:: Work to complete ::
Produce the listing below again, exactly as shown.

:: Source data ::
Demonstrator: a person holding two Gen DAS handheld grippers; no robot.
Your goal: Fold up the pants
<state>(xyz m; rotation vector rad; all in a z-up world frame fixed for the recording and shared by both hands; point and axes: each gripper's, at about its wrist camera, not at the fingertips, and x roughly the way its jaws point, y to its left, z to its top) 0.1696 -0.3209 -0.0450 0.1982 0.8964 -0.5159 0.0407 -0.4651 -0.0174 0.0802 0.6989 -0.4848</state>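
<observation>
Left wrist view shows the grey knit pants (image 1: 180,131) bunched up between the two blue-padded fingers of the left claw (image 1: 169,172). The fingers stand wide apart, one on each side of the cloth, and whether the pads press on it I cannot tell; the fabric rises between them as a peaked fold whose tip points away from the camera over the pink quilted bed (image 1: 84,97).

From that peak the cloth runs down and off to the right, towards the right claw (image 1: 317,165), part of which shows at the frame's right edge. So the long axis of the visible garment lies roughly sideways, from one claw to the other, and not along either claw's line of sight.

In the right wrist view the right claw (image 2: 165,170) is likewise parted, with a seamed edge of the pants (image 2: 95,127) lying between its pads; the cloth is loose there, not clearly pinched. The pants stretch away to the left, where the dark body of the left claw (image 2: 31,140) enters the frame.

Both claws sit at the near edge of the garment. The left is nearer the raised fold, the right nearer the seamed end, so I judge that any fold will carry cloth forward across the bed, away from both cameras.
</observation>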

:: Expected output ::
Demonstrator: a person holding two Gen DAS handheld grippers; no robot.
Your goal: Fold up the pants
<state>(xyz m; rotation vector rad; all in a z-up world frame fixed for the recording and shared by both hands; point and axes: each gripper's, at about its wrist camera, not at the fingertips, and x roughly the way its jaws point, y to its left, z to its top) 0.1696 -0.3209 -0.0450 0.1982 0.8964 -0.5159 0.0407 -0.4651 -0.0174 0.0802 0.6989 -0.4848</state>
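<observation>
Left wrist view shows the grey knit pants (image 1: 180,131) bunched up between the two blue-padded fingers of the left claw (image 1: 169,172). The fingers stand wide apart, one on each side of the cloth, and whether the pads press on it I cannot tell; the fabric rises between them as a peaked fold whose tip points away from the camera over the pink quilted bed (image 1: 84,97).

From that peak the cloth runs down and off to the right, towards the right claw (image 1: 317,165), part of which shows at the frame's right edge. So the long axis of the visible garment lies roughly sideways, from one claw to the other, and not along either claw's line of sight.

In the right wrist view the right claw (image 2: 165,170) is likewise parted, with a seamed edge of the pants (image 2: 95,127) lying between its pads; the cloth is loose there, not clearly pinched. The pants stretch away to the left, where the dark body of the left claw (image 2: 31,140) enters the frame.

Both claws sit at the near edge of the garment. The left is nearer the raised fold, the right nearer the seamed end, so I judge that any fold will carry cloth forward across the bed, away from both cameras.
</observation>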

No more output will be added to the exercise.